Grindr sold a 60% stake (paywall) to Beijing Kunlun Tech Company, a Chinese gaming firm, the New York Times reports. The sale values Grindr at $155 million.

Given Grindr’s global presence (it has users in nearly 200 countries) and name recognition, its low-key buyer might seem puzzling. Kunlun is not household name in China, or even in its tech industry, but the company has made enough money in games to pivot towards global venture capital.

Founded in 2008 by Zhou Yahui, Kunlun first distributed online games in China. Like its competitors, including the giant Tencent, it specialized in free-to-play, browser-based MMORPG (massively multiplayer online role-playing games) titles popular among China’s internet-cafe dwellers, with names like Eden Eternal and Glory Destiny Online.

Eden Eternal
Eden Eternal
Image: Aeria Games

The company started exporting titles to games portals in Japan, Korea, and Southeast Asia in 2009, according to an interview Zhou gave Sina Tech (link in Chinese) and now partners with Rovio, makers of the Angry Birds series, and Supercell, best known for Clash of the Clans. During the third quarter of 2015, Kunlun made $64 million in operating revenue (.pdf, link in Chinese), according to an earnings release

Kunlun is perhaps better known in China for its wildly successful IPO on Shenzhen’s ChiNext board. After listing in January 2015, the stock’s price skyrocketed 75% in two days, increasing Zhou’s net worth to $1.7 billion, making him a new member of the China rich list.
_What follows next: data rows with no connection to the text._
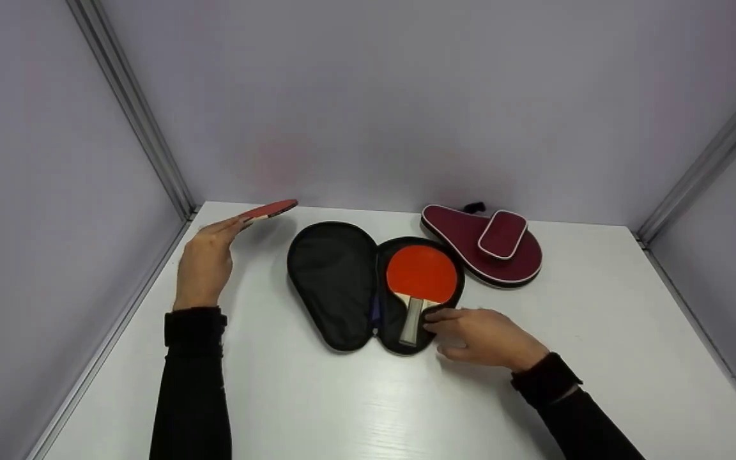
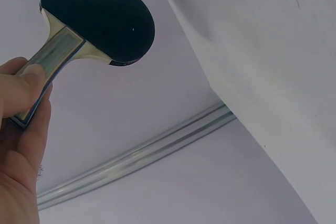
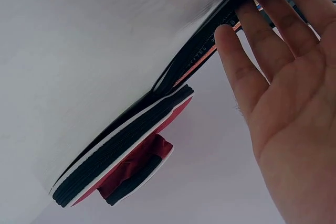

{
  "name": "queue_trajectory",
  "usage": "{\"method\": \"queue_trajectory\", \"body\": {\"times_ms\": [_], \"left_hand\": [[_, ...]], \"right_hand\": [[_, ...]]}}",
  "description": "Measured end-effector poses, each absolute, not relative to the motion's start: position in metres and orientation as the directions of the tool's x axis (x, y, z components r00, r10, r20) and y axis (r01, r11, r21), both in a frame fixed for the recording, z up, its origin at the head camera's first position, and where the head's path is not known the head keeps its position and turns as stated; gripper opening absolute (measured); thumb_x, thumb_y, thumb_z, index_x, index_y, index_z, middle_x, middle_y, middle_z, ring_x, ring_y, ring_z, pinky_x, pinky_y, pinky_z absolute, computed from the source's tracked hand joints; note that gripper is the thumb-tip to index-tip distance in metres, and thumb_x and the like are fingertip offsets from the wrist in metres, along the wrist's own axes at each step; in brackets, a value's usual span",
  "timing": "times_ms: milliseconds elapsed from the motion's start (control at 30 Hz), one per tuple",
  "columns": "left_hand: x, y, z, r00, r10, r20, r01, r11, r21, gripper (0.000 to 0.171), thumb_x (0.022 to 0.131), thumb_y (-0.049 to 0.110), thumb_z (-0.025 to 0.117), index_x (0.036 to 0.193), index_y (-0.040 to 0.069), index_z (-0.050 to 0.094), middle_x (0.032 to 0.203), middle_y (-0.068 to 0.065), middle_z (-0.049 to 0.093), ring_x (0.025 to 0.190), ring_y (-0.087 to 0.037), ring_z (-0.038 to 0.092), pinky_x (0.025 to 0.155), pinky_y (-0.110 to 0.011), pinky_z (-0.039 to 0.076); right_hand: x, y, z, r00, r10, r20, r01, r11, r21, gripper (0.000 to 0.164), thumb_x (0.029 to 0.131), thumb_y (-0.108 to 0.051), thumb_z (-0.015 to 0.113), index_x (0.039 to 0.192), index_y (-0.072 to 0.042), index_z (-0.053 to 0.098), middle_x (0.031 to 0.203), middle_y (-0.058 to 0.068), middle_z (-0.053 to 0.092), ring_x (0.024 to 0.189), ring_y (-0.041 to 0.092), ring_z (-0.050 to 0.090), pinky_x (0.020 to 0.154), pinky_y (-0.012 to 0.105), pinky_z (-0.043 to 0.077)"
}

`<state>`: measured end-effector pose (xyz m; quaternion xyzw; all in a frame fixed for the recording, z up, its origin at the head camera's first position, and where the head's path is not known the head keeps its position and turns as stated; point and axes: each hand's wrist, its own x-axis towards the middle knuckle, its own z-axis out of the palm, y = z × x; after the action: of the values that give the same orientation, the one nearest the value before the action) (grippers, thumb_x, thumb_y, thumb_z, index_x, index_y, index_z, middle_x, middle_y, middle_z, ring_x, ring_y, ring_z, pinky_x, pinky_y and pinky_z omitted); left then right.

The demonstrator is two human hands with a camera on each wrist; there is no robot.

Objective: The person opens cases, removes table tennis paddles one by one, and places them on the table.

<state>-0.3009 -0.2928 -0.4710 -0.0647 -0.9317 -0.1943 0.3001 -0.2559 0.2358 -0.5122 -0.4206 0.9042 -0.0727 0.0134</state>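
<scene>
My left hand [image 1: 205, 265] holds a table tennis paddle [image 1: 272, 208] by its handle, raised over the left of the table; the left wrist view shows its black face [image 2: 100, 17] and the thumb pressed on the handle [image 2: 50, 61]. A black paddle case [image 1: 333, 287] lies unzipped and spread flat. In its right half rests a second paddle [image 1: 422, 275], red side up, handle toward me. Beside that handle is my right hand [image 1: 486, 335], its fingers fairly straight and spread in the right wrist view. Whether the fingertips touch the handle is hard to see.
Behind the case on the right lies a closed maroon paddle case [image 1: 470, 239] with white piping and a small front pouch [image 1: 503, 234]. It sits against the black case's edge. Pale walls [image 1: 368, 115] border the white table [image 1: 317, 409] at the back and sides.
</scene>
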Motion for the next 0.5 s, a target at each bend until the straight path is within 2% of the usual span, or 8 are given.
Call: {"method": "queue_trajectory", "body": {"times_ms": [233,500], "left_hand": [[-0.299,-0.308,-0.476,-0.831,-0.058,0.553,0.189,0.906,0.378,0.036,0.111,-0.013,0.066,0.142,-0.003,0.082,0.146,-0.028,0.08,0.136,-0.056,0.076,0.113,-0.069,0.065],[-0.293,-0.322,-0.478,-0.837,-0.147,0.527,0.128,0.884,0.449,0.039,0.108,-0.012,0.072,0.143,0.001,0.082,0.15,-0.024,0.079,0.139,-0.056,0.075,0.114,-0.07,0.064]], "right_hand": [[-0.258,0.237,-0.513,-0.647,-0.762,0.034,-0.758,0.637,-0.141,0.045,0.107,-0.027,0.081,0.15,-0.017,0.082,0.158,0.007,0.079,0.129,0.031,0.084,0.103,0.052,0.072],[-0.259,0.238,-0.514,-0.648,-0.761,0.03,-0.755,0.638,-0.151,0.045,0.107,-0.027,0.081,0.15,-0.016,0.082,0.158,0.007,0.079,0.13,0.031,0.084,0.103,0.052,0.072]]}}
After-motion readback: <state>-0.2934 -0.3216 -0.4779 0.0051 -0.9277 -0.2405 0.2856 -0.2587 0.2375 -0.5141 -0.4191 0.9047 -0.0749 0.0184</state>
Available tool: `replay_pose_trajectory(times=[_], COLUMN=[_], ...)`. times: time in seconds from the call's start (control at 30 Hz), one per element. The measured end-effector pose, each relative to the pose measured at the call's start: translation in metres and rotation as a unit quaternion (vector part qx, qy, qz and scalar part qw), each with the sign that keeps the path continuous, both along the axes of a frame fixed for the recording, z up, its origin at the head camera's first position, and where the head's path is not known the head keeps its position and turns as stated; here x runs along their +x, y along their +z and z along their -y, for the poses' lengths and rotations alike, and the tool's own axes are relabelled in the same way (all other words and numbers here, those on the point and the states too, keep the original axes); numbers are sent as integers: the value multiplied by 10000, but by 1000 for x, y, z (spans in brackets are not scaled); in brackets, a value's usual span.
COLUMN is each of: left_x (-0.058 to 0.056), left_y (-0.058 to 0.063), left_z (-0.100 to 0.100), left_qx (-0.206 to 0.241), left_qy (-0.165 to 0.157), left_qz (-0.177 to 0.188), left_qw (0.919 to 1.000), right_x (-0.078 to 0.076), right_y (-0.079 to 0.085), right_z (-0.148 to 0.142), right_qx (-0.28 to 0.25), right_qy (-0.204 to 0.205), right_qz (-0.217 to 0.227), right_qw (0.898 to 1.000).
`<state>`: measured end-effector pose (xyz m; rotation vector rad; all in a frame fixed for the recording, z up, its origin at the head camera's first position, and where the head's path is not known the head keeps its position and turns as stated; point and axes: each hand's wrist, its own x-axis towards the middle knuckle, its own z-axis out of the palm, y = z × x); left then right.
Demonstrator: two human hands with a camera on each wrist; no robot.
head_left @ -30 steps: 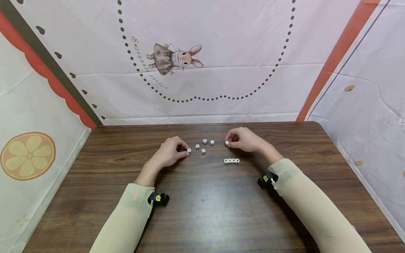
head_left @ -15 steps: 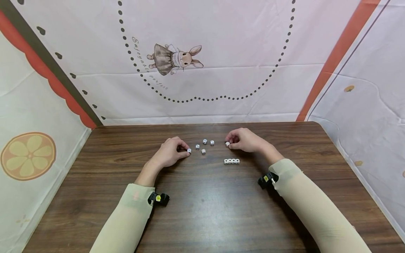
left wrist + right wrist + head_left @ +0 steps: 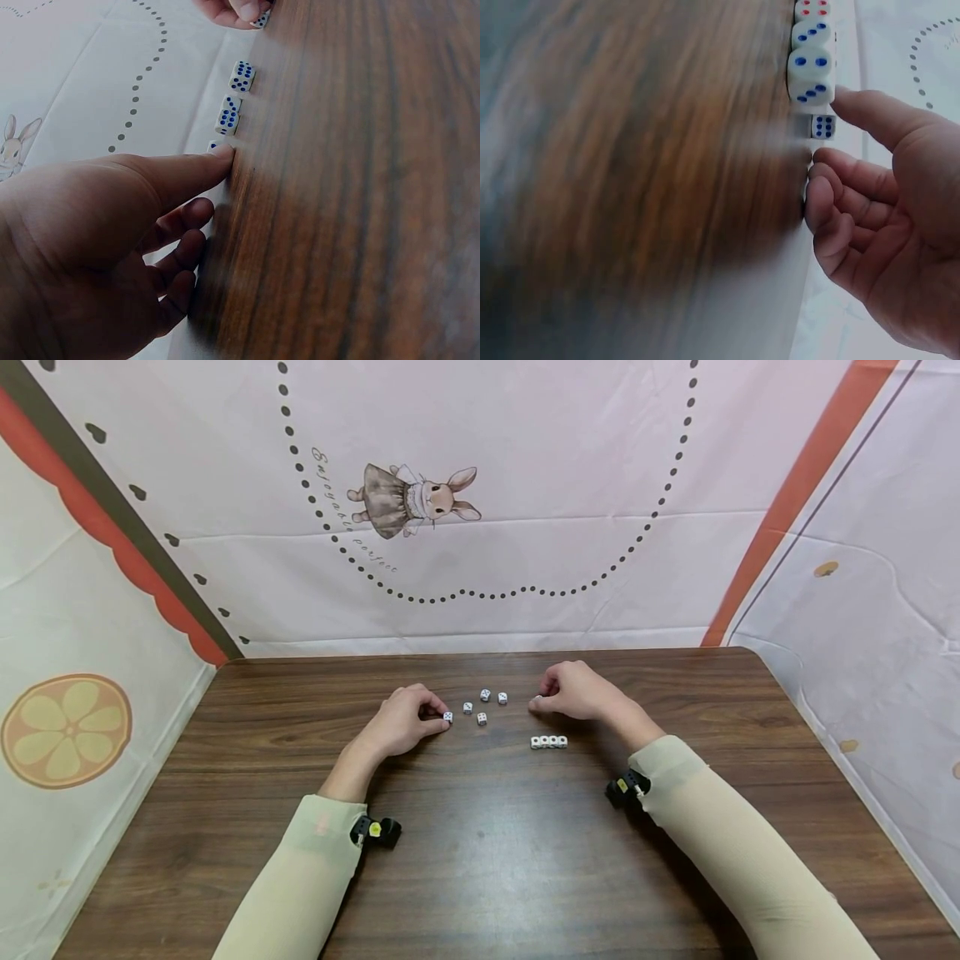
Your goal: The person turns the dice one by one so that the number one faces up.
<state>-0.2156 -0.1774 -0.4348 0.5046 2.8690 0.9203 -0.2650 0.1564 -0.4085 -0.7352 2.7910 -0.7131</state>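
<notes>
At the left of the loose dice, my left hand (image 3: 401,720) pinches a white die (image 3: 447,717) between thumb and forefinger. The left wrist view shows the thumb tip (image 3: 217,156) over that die. Farther right, my right hand (image 3: 577,690) rests close over the table around another die (image 3: 823,127), mostly hidden behind the thumb in the head view. From the right wrist, this die stands on the table with six blue pips showing, and a small gap shows between it and the forefinger. The right fingers (image 3: 821,199) are loosely curled.
Several loose dice (image 3: 482,719) lie scattered between the hands. A straight row of touching dice (image 3: 553,742) sits nearer, below the right hand. The brown wooden table (image 3: 480,843) ends at a printed cloth wall (image 3: 525,560) behind.
My right hand has shifted slightly; its thumb now covers most of the die that showed between the fingertips before. The left hand and the other dice stay put.
</notes>
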Motion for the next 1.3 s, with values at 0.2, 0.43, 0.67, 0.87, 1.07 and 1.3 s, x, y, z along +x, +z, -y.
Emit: replay_pose_trajectory(times=[0.2, 0.43, 0.67, 0.87, 1.07, 1.3], left_x=[-2, -2, -2, -1, -2, -2], left_y=[-1, 0, 0, 1, -1, -2], left_z=[0, 0, 0, 0, 0, 1], left_qx=[-3, 10, 44, 31, 5, -5], left_qy=[-13, -51, -59, -30, -20, -18], left_qz=[-41, -102, -112, -78, -25, 2], left_qw=[10000, 9999, 9999, 10000, 10000, 10000], right_x=[0, 0, -2, -1, -1, -2], right_y=[2, 0, -4, -5, -7, -8], right_z=[6, 5, 2, -1, -5, -8], right_qx=[115, -144, -600, -805, -794, -723], right_qy=[39, 233, 403, 437, 471, 508], right_qz=[37, 56, 100, 123, 134, 169], right_qw=[9999, 9996, 9973, 9957, 9956, 9959])
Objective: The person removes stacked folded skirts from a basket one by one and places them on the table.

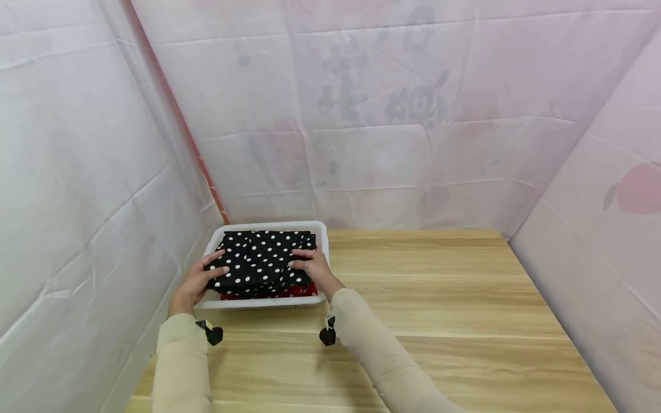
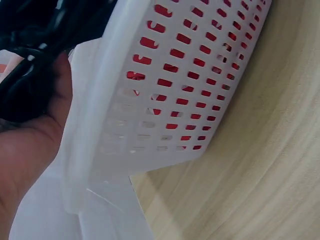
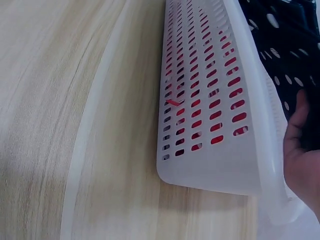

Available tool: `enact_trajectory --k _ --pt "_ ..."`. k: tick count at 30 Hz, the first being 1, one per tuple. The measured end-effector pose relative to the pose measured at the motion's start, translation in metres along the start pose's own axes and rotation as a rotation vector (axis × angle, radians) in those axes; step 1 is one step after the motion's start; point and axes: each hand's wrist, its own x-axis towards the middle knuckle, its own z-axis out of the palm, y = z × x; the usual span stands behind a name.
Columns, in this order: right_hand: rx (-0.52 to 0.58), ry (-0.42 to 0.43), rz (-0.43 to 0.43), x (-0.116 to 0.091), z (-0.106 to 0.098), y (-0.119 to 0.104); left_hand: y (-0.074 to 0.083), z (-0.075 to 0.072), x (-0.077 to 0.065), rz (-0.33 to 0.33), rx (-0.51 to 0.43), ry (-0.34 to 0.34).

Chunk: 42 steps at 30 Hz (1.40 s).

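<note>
Black polka-dot cloth (image 1: 260,258) sits folded in the white basket (image 1: 237,304), on top of a red dotted cloth (image 1: 296,291). Left hand (image 1: 196,280) is on the black cloth's left edge, thumb and forefinger spread over it; remaining fingers hidden, so can't tell if it pinches. Right hand (image 1: 317,271) lies on the right end, visible fingers extended and touching the top, no pinch seen.

Handling, my judgement: load both ends evenly, keep palms inside the rim, use flat fingers rather than tips. Thin fabric probably slides and rucks if one side leads. Watch the right end, folds look looser there. Mind the red layer, it could drag along.

Materials: black cloth looks smooth with a slight sheen, white round dots, soft creases, layered front edge. Basket is pale plastic, smooth rolled rim, rounded corners, walls pierced by rows of short slots; red shows through them. Table (image 1: 439,287) has pale streaked wood grain. Creased sheeting (image 1: 361,160) behind, faint print. Sleeves (image 1: 382,355) are cream, softly wrinkled.
</note>
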Motion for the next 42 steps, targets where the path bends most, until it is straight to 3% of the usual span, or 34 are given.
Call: enact_trajectory --k 6,13,18,24,42 --pt "-0.008 -0.055 -0.031 -0.016 0.003 -0.02 0.0 -0.001 -0.01 0.046 -0.015 0.078" --pt "0.049 -0.039 -0.061 -0.005 -0.003 -0.005 0.004 0.009 -0.015 0.091 -0.05 0.121" --pt "0.111 -0.009 -0.041 -0.01 -0.017 -0.002 0.009 0.026 -0.02 0.145 -0.058 0.105" --pt "0.091 0.034 -0.056 -0.017 -0.046 -0.01 0.014 0.049 -0.018 0.208 -0.04 0.062" --pt "-0.01 0.007 -0.099 -0.032 -0.112 -0.022 0.021 0.109 -0.009 0.179 -0.063 0.042"
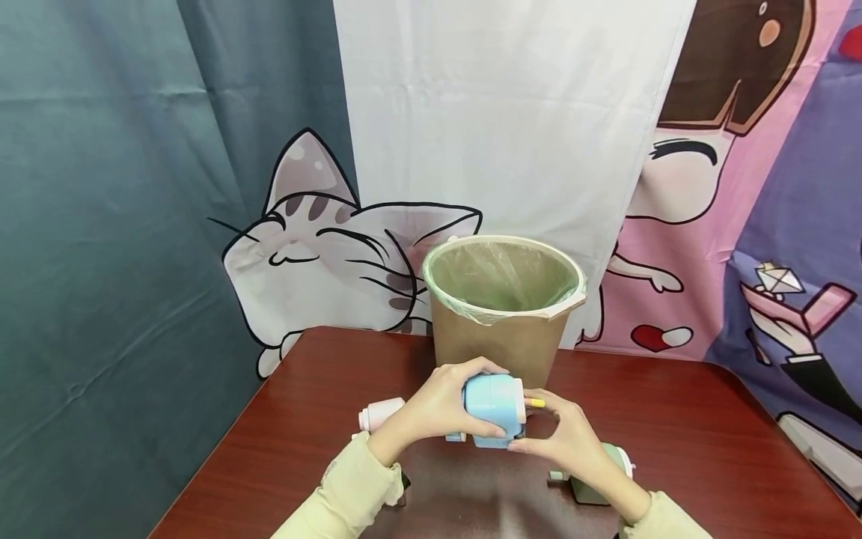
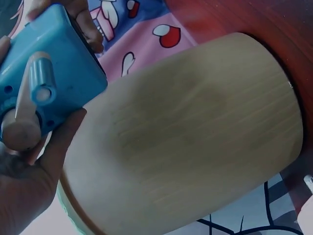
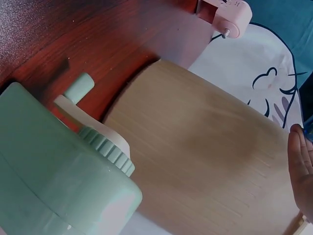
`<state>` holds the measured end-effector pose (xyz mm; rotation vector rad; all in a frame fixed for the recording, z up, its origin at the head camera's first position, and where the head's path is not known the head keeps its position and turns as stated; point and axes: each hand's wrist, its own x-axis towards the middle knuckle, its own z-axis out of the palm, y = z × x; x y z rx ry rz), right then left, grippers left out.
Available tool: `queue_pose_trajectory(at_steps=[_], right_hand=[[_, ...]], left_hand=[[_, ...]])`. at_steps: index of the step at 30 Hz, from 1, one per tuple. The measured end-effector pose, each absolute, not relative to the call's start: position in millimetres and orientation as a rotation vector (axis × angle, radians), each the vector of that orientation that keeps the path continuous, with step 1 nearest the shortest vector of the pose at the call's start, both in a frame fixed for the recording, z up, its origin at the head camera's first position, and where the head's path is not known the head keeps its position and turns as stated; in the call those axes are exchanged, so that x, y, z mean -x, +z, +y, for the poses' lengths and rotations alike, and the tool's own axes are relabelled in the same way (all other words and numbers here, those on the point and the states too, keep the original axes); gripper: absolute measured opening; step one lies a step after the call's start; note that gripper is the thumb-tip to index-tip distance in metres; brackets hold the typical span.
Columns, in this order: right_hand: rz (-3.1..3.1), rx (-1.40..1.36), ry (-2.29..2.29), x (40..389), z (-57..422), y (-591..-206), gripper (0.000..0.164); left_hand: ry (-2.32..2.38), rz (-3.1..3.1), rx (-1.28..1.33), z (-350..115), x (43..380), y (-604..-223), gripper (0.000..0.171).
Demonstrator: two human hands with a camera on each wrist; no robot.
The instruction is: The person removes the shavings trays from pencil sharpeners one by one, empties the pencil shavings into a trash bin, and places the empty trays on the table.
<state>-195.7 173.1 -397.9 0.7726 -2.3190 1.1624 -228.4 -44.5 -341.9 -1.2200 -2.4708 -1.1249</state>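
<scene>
A blue crank pencil sharpener (image 1: 494, 408) is held up over the table, in front of the bin. My left hand (image 1: 438, 400) grips its body from the left, thumb below and fingers over the top. My right hand (image 1: 566, 434) holds its pale front end between thumb and fingers. Beside the right fingertips shows a short yellow piece (image 1: 535, 403), too small to make out. In the left wrist view the sharpener's crank handle (image 2: 43, 81) faces the camera. Only part of a hand (image 3: 302, 171) enters the right wrist view at its right edge.
A tan bin (image 1: 501, 337) with a clear liner stands at the back of the reddish-brown table (image 1: 673, 419). A green crank sharpener (image 3: 63, 166) stands near my right forearm, a pink one (image 1: 381, 413) beyond my left forearm. A printed curtain (image 1: 512, 112) hangs behind.
</scene>
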Motion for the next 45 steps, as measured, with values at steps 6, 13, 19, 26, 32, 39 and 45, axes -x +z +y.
queue_pose_trajectory(at_steps=[6,13,19,26,32,39,45], right_hand=[[-2.336,-0.779,1.182,195,172,-398,0.054],[-2.359,-0.803,1.202,194,172,-399,0.054],[-2.362,-0.741,1.182,192,168,-401,0.055],[-2.342,-0.712,1.29,193,166,-403,0.055],[-2.38,-0.765,1.356,192,168,-405,0.059],[-2.305,-0.933,1.412,192,170,-414,0.053],[-2.275,-1.004,1.407,192,171,-418,0.052]], left_hand=[[-1.152,-2.474,1.294,-48,231,-340,0.062],[-1.198,-2.477,1.38,-52,237,-341,0.062],[-1.199,-2.493,1.328,-51,237,-344,0.061],[-1.096,-2.5,1.271,-48,236,-345,0.061],[-1.171,-2.535,1.307,-54,238,-348,0.062],[-1.269,-2.531,1.259,-59,236,-357,0.062],[-1.269,-2.521,1.235,-61,232,-359,0.063]])
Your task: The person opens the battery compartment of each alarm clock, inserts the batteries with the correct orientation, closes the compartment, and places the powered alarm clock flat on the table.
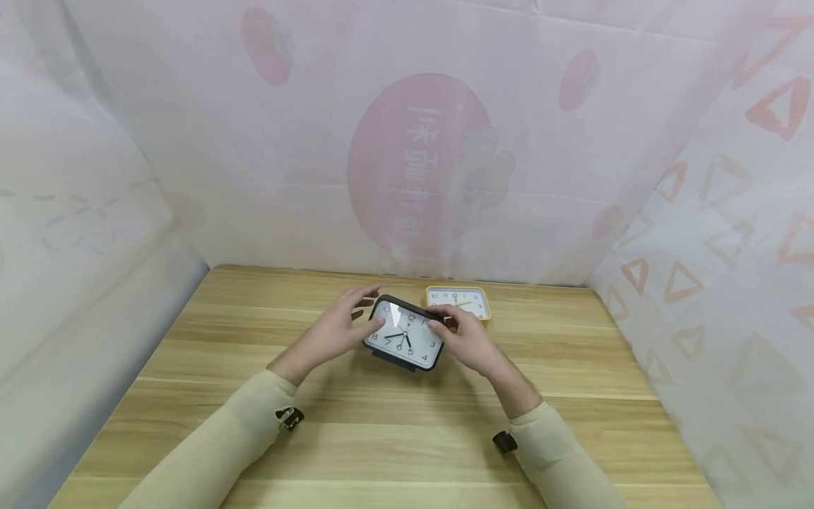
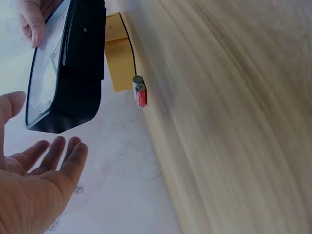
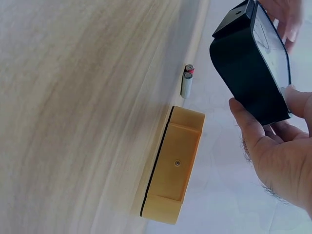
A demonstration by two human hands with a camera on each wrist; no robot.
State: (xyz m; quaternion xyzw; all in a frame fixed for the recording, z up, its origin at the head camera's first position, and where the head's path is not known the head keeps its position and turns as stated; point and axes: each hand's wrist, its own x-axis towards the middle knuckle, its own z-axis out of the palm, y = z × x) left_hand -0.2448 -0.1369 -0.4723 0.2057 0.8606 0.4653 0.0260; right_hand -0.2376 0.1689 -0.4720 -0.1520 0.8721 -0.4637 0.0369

He is now worth $2.8 billion.

China’s gay dating and hookup scene, meanwhile, is still in its nascent stages, as is the gaymer community—but the country’s massive population means there’s huge potential. Blued, a social app for gay men, founded by a former police officer, has 3 million daily active users, a million more than Grindr.

Grindr founder Joel Simkhai called the deal a “a huge vote of confidence in our vision to connect gay men to even more of the world around them,” in a blog post.

By investing in Grindr, Kunlun is following in the footsteps of many Chinese internet companies: Tencent owns stakes in Snapchat, for example, and Alibaba funded mobile messenger Tango. Zhou has a wife (link in Chinese), so those wondering whether he’s the next gay Chinese tech mogul (after Blued founder Geng Le) will probably be disappointed.

Will Tao, an analyst who follows on China’s internet, says that Grindr’s business model could help Kunlun learn how to attract more users. Gay people spend more time engaged with apps than “other user groups,” Tao said, and they have “closer relationships” to other people. “That information can be useful to game developers.”